= TASK PROMPT =
Could you write out the listing below exactly as it stands, leaving out the pictures?

= INPUT DATA =
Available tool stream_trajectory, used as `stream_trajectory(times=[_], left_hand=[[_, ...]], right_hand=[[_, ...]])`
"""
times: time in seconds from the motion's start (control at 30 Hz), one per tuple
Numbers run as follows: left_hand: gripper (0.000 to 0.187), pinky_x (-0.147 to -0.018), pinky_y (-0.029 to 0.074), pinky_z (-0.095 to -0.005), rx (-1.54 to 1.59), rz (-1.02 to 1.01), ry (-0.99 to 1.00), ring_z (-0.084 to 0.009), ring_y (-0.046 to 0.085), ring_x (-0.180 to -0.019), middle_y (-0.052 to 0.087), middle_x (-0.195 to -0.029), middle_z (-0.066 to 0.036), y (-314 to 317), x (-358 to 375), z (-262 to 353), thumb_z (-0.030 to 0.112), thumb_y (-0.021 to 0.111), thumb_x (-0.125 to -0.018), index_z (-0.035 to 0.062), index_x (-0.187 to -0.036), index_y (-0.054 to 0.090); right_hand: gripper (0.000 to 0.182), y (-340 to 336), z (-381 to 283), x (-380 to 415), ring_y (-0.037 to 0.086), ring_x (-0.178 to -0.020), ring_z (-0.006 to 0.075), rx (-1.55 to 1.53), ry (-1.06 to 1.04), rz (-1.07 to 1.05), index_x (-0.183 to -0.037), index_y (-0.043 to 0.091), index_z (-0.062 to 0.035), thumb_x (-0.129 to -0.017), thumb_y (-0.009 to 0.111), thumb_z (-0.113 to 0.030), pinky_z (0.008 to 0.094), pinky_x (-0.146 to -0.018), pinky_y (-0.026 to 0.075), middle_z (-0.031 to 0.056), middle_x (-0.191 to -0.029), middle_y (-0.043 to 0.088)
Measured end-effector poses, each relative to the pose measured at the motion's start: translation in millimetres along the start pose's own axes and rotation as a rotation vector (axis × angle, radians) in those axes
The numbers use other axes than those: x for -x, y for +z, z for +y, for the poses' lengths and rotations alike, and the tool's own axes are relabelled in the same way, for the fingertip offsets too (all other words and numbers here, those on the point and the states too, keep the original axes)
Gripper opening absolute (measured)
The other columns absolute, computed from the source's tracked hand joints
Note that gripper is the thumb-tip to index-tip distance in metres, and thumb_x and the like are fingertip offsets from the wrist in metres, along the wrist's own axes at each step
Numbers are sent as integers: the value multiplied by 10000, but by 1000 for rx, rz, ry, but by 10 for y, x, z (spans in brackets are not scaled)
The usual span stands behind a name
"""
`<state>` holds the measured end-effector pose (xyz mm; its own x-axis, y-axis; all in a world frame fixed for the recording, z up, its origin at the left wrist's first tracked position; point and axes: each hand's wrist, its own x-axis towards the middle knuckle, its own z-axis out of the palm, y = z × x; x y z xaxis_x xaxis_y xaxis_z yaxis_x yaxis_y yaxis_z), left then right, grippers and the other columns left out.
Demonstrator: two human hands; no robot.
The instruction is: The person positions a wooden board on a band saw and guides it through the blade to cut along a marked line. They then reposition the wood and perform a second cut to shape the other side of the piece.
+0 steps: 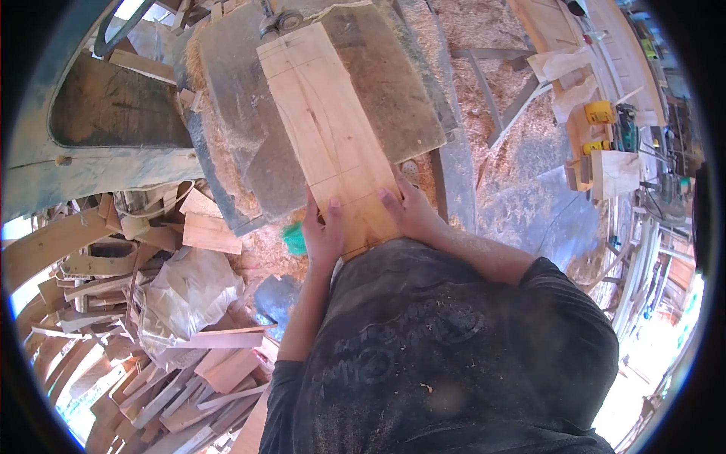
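A long, pale wooden board [325,113] with pencil lines across it lies over a worn machine table [401,98]. Its near end reaches to the front of my dark shirt. My left hand [324,231] grips the board's left edge, thumb on top. On the opposite edge, my right hand [411,208] holds it the same way, with the thumb pressed on the upper face. The fingers under the board are hidden. At the far end, the board meets a metal machine part [281,23], perhaps a blade guide; the blade itself cannot be made out.
A large painted machine frame [113,178] stands at the left. Below it are a heap of wood offcuts [204,393] and a crumpled plastic bag [189,295]. Sawdust covers the floor at the right, near a metal frame [495,98] and yellow containers [600,113] on a bench.
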<state>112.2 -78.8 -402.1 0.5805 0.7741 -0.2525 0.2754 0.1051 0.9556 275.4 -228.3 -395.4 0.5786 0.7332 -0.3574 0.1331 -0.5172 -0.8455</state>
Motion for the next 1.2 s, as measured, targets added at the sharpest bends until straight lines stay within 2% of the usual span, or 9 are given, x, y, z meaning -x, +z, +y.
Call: stream_trajectory(times=[0.07,0.17,0.27,0.43,0.53,0.63,0.73,0.93,1.2], left_hand=[[680,-982,547,-324,8,5,8,-194,696,-1135,719,-1330,-179,11,-24,-49,259,632,-1093,-71,-1629,377],[661,-996,538,-325,30,0,9,-197,679,-1165,703,-1348,-176,15,-47,-33,265,620,-1102,-65,-1624,386],[641,-988,533,-319,6,-12,5,-177,662,-1175,688,-1364,-168,9,-51,-1,268,610,-1111,-55,-1621,396],[706,-933,553,-305,-12,-46,-38,-193,712,-1091,715,-1304,-188,-63,-105,57,283,662,-1071,-43,-1633,386],[775,-975,560,-357,-370,-249,-320,-277,710,-1172,690,-1343,-220,-326,-40,576,296,749,-996,-47,-1610,422],[875,-1046,542,-438,-696,-339,-28,-379,644,-1303,630,-1436,-254,-565,181,448,300,854,-885,-48,-1582,456],[931,-1106,505,-477,-634,-377,86,-419,556,-1410,552,-1542,-263,-683,320,352,287,915,-801,-42,-1559,487],[954,-1194,403,-535,-908,-358,306,-396,516,-1468,552,-1566,-230,-656,272,404,242,928,-732,-34,-1537,499],[942,-1223,343,-565,-908,-338,467,-366,508,-1488,577,-1552,-227,-638,131,184,232,900,-700,-70,-1502,508]], right_hand=[[743,38,91,-35,725,-969,378,12,-58,46,-1664,322,-11,-1092,602,-392,444,-863,547,314,-1069,706],[757,74,148,-53,759,-789,409,10,-119,97,-1671,331,-50,-1084,601,-446,472,-748,572,332,-938,731],[755,64,115,-69,766,-853,418,-1,-105,86,-1672,327,-53,-1086,596,-446,467,-792,575,344,-1033,735],[697,-6,-38,-65,658,-1328,316,10,17,8,-1663,318,10,-1109,592,-314,400,-1091,506,289,-1419,655],[698,-7,0,-82,658,-1329,316,7,-7,13,-1660,326,9,-1108,594,-322,399,-1094,504,288,-1421,654],[697,-8,-91,-74,656,-1333,313,-55,-26,26,-1657,332,10,-1107,596,-326,399,-1097,502,288,-1417,656],[693,24,-100,-82,661,-1327,312,-72,-57,49,-1652,341,14,-1106,597,-327,401,-1091,507,289,-1401,664],[675,28,-148,-113,699,-1270,314,-63,-51,65,-1633,372,22,-1102,602,-328,399,-1053,531,293,-1340,695],[646,32,-133,-172,693,-1278,334,-47,-30,84,-1617,406,3,-1101,601,-333,409,-1052,528,288,-1337,694]])
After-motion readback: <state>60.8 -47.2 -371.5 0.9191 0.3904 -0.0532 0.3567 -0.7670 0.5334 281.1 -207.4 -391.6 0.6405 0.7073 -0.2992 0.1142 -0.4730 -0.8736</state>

= TASK OUTPUT =
Available tool stream_trajectory, used as `stream_trajectory(times=[_], left_hand=[[_, ...]], right_hand=[[_, ...]])`
"""
times: time in seconds from the motion's start (control at 30 Hz), one per tuple
Numbers run as follows: left_hand: gripper (0.000 to 0.187), pinky_x (-0.147 to -0.018), pinky_y (-0.029 to 0.074), pinky_z (-0.095 to -0.005), rx (-1.54 to 1.59), rz (-1.02 to 1.01), ry (-0.99 to 1.00), ring_z (-0.084 to 0.009), ring_y (-0.046 to 0.085), ring_x (-0.180 to -0.019), middle_y (-0.052 to 0.087), middle_x (-0.195 to -0.029), middle_z (-0.066 to 0.036), y (-314 to 317), x (-358 to 375), z (-262 to 353), thumb_z (-0.030 to 0.112), thumb_y (-0.021 to 0.111), thumb_x (-0.125 to -0.018), index_z (-0.035 to 0.062), index_x (-0.187 to -0.036), index_y (-0.054 to 0.090); right_hand: gripper (0.000 to 0.182), y (-340 to 336), z (-381 to 283), x (-380 to 415), ring_y (-0.037 to 0.086), ring_x (-0.178 to -0.020), ring_z (-0.006 to 0.075), rx (-1.55 to 1.53), ry (-1.06 to 1.04), rz (-1.07 to 1.05), index_x (-0.183 to -0.037), index_y (-0.043 to 0.091), index_z (-0.062 to 0.035), thumb_x (-0.129 to -0.017), thumb_y (-0.009 to 0.111), thumb_z (-0.113 to 0.030), pinky_z (0.008 to 0.094), pinky_x (-0.146 to -0.018), pinky_y (-0.026 to 0.075), middle_z (-0.031 to 0.056), middle_x (-0.191 to -0.029), middle_y (-0.043 to 0.088)
Measured end-effector poses, each relative to the pose measured at the motion's start: translation in millimetres along the start pose's own axes and rotation as a rotation vector (axis × angle, radians) in those axes
The numbers use other axes than those: x for -x, y for +z, z for +y, for the poses' lengths and rotations alike, and the tool's own axes are relabelled in the same way, for the fingertip offsets too (all other words and numbers here, those on the point and the states too, keep the original axes)
Gripper opening absolute (measured)
The other columns absolute, computed from the source's tracked hand joints
Note that gripper is the thumb-tip to index-tip distance in metres, and thumb_x and the like are fingertip offsets from the wrist in metres, along the wrist's own axes at each step
Numbers are sent as integers: the value multiplied by 10000, but by 1000 for rx, rz, ry, but by 10 for y, x, z (spans in brackets are not scaled)
The usual span stands behind a name
"""
`<state>` holds the measured end-effector pose (xyz mm; its own x-axis, y-axis; all in a world frame fixed for the recording, z up, its origin at the left wrist's first tracked position; point and axes: each hand's wrist, its own x-axis towards the middle knuckle, its own z-axis out of the palm, y = z × x; x y z xaxis_x xaxis_y xaxis_z yaxis_x yaxis_y yaxis_z), left then right, grippers and the other columns left out.
Demonstrator: two human hands; no robot.
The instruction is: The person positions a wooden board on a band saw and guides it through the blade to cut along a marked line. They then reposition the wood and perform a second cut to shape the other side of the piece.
+0 steps: 
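A long, pale wooden board [325,113] with pencil lines across it lies over a worn machine table [401,98]. Its near end reaches to the front of my dark shirt. My left hand [324,231] grips the board's left edge, thumb on top. On the opposite edge, my right hand [411,208] holds it the same way, with the thumb pressed on the upper face. The fingers under the board are hidden. At the far end, the board meets a metal machine part [281,23], perhaps a blade guide; the blade itself cannot be made out.
A large painted machine frame [113,178] stands at the left. Below it are a heap of wood offcuts [204,393] and a crumpled plastic bag [189,295]. Sawdust covers the floor at the right, near a metal frame [495,98] and yellow containers [600,113] on a bench.
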<state>112.2 -78.8 -402.1 0.5805 0.7741 -0.2525 0.2754 0.1051 0.9556 275.4 -228.3 -395.4 0.5786 0.7332 -0.3574 0.1331 -0.5172 -0.8455</state>
Motion for the next 1.2 s, as measured, targets added at the sharpest bends until straight lines stay within 2% of the usual span, or 9 are given, x, y, z meaning -x, +z, +y.
Call: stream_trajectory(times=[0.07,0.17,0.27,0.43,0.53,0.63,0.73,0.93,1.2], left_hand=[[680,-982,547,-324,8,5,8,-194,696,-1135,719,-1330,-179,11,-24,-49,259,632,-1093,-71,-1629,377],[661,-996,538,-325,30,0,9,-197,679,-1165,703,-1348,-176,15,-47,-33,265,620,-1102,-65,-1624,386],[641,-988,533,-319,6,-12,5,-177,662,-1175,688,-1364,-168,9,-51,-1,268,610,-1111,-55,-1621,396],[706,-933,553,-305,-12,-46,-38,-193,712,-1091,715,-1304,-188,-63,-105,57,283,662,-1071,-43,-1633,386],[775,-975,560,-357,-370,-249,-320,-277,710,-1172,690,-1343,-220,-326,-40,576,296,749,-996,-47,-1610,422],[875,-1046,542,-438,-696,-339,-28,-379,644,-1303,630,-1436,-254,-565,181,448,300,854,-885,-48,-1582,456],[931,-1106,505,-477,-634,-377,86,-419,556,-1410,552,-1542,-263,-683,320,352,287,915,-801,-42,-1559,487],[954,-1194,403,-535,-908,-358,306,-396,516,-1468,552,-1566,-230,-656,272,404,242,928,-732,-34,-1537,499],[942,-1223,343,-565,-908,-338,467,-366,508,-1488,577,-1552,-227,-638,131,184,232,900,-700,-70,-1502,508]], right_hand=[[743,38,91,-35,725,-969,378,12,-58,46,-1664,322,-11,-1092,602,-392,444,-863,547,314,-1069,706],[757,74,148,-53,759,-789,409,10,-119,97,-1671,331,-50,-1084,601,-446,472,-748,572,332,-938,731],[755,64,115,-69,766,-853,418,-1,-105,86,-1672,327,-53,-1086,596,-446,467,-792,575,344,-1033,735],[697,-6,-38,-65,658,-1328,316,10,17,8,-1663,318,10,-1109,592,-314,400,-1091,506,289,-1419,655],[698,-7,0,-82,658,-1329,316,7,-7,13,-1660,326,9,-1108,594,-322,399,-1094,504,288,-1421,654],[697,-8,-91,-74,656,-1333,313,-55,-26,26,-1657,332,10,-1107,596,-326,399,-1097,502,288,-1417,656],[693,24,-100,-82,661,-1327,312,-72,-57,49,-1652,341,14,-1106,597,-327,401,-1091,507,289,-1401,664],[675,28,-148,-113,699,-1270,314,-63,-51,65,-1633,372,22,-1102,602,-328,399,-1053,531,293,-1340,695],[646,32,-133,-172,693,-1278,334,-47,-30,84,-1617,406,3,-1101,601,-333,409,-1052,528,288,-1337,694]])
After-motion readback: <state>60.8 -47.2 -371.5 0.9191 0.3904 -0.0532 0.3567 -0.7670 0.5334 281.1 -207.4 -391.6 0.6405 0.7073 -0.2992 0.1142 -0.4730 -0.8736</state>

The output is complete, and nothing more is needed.